Top Ryde City (previously known as Top Ryde Shopping Centre) is a large indoor/outdoor shopping centre owned by The Blackstone Group. It is located in the suburb of Ryde in Northern Sydney.

Transport 
Top Ryde has bus connections to the Sydney CBD, North Shore and Northern Suburbs, as well as local surrounding suburbs operated by Busways. Majority of its bus services are located in Devlin Road in front of the shopping centre's main entrance and Blaxland Road. There is no railway station at Ryde, the nearest stations are located at Meadowbank and West Ryde and a metro station at Macquarie Park.

History
The original Top Ryde Shopping Centre opened, on the current 3.5 hectare site on 14 November 1957 by then premier of New South Wales John Joseph Cahill. It was the first post-war major open-air shopping centre built in New South Wales and the second post war and open-air mall-type complex built in Australia after Brisbane's Chermside Drive-In Shopping Centre (now Westfield Chermside) . 

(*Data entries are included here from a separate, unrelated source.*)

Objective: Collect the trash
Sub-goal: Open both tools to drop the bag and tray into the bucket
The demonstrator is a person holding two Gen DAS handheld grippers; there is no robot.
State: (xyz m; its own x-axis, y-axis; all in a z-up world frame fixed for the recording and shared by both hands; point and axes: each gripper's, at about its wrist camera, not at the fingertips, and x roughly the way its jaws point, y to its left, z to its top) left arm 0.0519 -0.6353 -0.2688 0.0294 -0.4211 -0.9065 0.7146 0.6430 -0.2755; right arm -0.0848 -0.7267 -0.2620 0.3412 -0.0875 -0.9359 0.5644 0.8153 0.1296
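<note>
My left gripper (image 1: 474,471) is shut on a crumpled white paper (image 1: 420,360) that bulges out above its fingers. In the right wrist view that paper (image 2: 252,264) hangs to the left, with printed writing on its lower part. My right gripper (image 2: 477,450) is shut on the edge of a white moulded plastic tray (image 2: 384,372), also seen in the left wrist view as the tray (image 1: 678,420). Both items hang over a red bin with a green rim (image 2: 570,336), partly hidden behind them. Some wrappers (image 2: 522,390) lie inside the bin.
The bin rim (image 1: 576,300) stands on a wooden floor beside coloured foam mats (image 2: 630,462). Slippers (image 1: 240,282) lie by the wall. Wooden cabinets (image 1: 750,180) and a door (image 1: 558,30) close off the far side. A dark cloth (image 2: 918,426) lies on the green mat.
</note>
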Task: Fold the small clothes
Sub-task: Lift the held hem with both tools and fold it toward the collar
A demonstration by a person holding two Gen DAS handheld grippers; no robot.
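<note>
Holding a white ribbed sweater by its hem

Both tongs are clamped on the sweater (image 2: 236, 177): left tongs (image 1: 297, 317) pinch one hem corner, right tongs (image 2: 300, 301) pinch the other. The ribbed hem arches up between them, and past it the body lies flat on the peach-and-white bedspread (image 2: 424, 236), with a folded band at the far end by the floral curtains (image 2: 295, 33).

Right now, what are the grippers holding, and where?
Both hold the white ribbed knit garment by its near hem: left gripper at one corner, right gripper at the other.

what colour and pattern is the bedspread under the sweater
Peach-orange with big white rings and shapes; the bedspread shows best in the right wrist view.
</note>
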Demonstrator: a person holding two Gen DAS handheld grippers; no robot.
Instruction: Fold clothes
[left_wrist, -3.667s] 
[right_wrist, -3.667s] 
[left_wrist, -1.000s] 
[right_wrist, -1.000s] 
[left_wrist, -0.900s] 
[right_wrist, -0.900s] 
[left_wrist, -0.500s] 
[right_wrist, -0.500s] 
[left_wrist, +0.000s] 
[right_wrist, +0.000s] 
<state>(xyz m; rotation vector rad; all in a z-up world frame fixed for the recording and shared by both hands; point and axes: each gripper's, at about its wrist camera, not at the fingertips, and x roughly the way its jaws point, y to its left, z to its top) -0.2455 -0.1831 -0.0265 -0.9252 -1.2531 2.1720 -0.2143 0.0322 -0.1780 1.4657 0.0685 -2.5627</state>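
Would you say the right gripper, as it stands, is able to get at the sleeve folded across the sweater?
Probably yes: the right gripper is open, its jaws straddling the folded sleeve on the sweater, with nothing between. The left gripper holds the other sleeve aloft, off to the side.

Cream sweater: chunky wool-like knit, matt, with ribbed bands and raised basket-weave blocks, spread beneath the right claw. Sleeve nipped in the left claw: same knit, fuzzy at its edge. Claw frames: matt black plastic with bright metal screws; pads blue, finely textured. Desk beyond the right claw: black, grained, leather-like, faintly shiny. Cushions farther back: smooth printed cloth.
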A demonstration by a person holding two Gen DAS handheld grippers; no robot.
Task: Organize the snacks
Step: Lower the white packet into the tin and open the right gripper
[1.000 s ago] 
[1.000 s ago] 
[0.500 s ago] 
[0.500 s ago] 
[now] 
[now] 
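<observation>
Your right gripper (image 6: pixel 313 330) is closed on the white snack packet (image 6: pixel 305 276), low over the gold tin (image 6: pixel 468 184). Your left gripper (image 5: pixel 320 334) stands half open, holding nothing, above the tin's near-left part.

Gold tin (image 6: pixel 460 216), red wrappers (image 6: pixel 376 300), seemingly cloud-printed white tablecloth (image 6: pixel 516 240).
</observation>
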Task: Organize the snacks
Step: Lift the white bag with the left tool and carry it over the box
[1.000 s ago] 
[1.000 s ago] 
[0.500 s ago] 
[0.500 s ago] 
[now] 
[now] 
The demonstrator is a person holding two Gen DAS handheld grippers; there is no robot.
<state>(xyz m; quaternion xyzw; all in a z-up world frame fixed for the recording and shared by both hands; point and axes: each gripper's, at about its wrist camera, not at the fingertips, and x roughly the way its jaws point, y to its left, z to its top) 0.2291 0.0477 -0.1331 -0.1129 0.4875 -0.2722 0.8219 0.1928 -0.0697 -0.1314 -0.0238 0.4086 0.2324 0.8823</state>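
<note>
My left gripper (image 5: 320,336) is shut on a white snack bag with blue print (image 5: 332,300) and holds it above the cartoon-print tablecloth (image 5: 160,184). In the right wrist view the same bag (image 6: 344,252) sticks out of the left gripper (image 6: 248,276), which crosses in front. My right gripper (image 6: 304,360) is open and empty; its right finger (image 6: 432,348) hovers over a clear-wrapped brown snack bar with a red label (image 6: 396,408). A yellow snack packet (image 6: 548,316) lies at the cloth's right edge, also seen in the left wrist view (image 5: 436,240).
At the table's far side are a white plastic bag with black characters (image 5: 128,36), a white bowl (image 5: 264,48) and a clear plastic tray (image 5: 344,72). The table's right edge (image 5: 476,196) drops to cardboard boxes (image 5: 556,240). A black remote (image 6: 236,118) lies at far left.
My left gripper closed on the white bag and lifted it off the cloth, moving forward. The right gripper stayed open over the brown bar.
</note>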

The centre was the dream of Peter Benjamin from the retailing family who opened A.J. Benjamin's in the suburb of Chatswood. Benjamin had travelled to the US in 1953 where he visited about 20 shopping centres in the new American style and met up with friend Peter Yeoman who was completing postgraduate studies in Detroit on the subject of American shopping centres. Together they devised a design for such a shopping centre in Sydney. Yeoman came up with the idea of the apricot brick and the windowless building with vertical divisions, while Benjamin sketched the layout for retailing.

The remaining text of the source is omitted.